▶ [GOAL OF THE EXERCISE] Below is a listing. Gather each line of it that contains "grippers".

__________________________________________________

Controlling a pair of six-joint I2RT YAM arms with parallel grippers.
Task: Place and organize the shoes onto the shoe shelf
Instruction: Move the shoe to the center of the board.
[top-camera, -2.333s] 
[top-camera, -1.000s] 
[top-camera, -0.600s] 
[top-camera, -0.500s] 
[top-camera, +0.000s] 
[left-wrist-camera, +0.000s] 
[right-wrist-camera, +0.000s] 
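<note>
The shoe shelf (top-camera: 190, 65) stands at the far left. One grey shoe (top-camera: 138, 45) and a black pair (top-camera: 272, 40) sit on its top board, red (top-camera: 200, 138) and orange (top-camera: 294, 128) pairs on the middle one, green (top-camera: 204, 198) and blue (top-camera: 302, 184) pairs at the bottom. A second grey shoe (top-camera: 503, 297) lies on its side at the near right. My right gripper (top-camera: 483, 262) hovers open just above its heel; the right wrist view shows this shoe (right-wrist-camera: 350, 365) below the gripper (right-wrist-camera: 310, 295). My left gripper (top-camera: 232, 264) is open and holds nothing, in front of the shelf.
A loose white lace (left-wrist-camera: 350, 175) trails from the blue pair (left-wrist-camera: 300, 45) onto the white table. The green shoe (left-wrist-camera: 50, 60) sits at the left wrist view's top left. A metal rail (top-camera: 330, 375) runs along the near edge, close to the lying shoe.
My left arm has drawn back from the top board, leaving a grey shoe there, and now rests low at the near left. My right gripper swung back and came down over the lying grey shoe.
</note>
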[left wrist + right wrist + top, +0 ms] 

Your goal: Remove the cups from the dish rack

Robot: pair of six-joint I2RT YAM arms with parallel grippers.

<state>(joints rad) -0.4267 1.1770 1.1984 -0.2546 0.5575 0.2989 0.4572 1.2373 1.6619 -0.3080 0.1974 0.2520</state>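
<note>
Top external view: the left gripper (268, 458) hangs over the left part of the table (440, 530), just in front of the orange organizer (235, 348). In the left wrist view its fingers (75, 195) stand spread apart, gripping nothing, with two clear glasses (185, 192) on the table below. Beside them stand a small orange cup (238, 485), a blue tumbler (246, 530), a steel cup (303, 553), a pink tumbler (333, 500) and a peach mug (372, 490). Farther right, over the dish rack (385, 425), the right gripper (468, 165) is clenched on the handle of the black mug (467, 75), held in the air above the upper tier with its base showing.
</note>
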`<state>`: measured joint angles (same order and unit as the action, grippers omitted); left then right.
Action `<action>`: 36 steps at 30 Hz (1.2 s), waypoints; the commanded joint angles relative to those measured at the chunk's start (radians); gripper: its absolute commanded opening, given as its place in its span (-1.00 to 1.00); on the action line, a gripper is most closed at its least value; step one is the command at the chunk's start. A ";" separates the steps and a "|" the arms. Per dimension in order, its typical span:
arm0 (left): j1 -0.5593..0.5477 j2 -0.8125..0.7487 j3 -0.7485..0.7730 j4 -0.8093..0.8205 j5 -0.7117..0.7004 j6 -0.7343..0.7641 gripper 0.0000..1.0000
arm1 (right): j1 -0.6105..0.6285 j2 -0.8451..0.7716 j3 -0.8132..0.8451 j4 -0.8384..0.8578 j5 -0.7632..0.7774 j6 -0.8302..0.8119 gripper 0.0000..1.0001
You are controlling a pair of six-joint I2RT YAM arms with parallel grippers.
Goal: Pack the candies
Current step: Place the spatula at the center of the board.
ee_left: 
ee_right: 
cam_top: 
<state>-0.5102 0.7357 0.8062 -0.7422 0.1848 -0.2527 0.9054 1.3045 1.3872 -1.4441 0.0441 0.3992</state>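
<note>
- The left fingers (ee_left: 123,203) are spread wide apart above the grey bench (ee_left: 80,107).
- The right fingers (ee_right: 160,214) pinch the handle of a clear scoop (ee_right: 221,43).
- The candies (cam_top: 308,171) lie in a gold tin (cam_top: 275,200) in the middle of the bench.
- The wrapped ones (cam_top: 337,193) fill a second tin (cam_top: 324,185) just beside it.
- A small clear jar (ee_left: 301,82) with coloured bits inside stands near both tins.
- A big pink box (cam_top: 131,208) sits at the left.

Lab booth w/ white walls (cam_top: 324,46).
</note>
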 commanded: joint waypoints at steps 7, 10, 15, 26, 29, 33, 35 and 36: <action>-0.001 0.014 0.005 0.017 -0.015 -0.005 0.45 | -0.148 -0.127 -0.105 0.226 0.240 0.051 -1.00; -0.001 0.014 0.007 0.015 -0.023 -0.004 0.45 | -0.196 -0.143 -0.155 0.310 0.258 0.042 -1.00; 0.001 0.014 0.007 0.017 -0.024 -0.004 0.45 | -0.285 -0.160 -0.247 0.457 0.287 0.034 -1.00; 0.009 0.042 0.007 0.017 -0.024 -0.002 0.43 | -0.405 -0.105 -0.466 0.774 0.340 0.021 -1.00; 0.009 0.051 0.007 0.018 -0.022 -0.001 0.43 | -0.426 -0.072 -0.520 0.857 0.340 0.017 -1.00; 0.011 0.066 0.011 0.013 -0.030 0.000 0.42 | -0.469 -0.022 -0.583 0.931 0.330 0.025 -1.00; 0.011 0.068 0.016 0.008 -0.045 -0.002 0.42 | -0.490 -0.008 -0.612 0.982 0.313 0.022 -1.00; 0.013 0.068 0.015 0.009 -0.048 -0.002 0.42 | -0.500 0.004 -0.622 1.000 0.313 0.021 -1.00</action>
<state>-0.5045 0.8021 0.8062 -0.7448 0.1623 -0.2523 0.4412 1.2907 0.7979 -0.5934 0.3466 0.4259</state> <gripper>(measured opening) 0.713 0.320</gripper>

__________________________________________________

▶ [FINAL ANSWER]
Controlling a pair of six-joint I2RT YAM arms with parallel grippers.
Robot: pair of six-joint I2RT YAM arms with parallel grippers.
`<state>`: measured joint angles (same order and unit as the action, grippers omitted); left then right.
You are controlling a pair of six-joint I2RT YAM arms with parallel grippers.

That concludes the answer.